** TASK BRIEF **
Restate word for word the lines of the listing below, from its first line through the line with "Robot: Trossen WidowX", without the pictures.

** MATERIAL PROVIDED **
***
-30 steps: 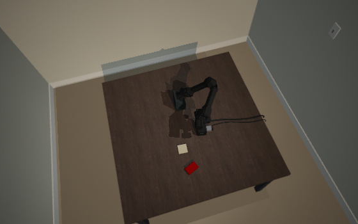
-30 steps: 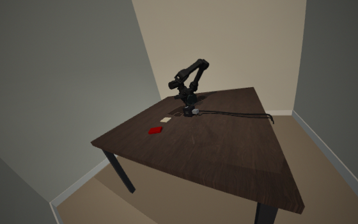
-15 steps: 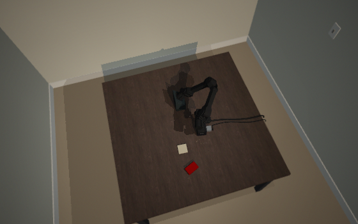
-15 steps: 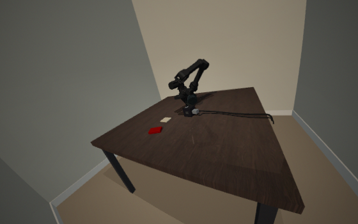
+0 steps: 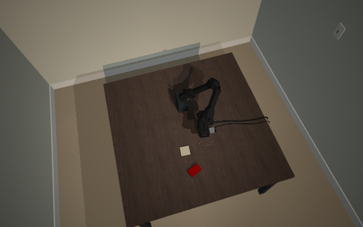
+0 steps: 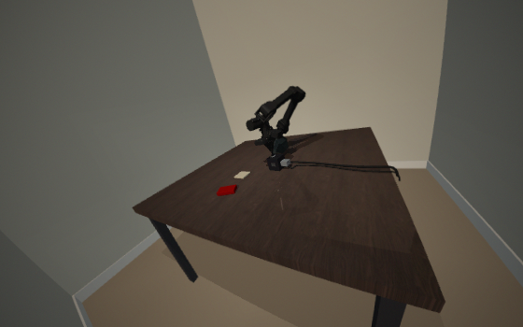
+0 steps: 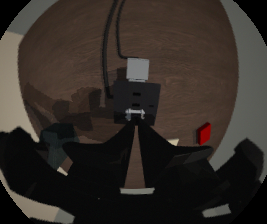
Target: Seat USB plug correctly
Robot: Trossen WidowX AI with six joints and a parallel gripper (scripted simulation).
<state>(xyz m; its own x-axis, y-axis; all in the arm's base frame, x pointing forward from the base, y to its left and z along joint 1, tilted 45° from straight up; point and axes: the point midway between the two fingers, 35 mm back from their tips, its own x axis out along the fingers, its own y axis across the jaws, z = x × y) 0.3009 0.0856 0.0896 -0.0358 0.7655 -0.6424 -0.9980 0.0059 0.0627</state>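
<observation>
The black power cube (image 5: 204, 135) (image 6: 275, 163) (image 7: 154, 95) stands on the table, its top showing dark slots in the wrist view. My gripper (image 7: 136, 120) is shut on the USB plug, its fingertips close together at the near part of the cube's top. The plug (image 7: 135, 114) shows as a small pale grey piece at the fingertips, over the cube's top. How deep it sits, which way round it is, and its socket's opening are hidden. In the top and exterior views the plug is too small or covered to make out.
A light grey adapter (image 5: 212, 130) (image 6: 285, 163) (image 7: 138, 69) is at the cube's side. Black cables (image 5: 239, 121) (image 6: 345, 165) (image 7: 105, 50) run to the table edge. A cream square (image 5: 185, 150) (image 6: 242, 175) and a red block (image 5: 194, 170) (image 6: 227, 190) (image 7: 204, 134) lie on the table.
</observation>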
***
** FINISHED TASK **
-30 steps: 
-30 steps: 
-15 steps: 
-15 steps: 
+0 steps: 
+0 steps: 
+0 steps: 
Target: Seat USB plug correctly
Robot: Trossen WidowX AI with six joints and a parallel gripper (scripted simulation).

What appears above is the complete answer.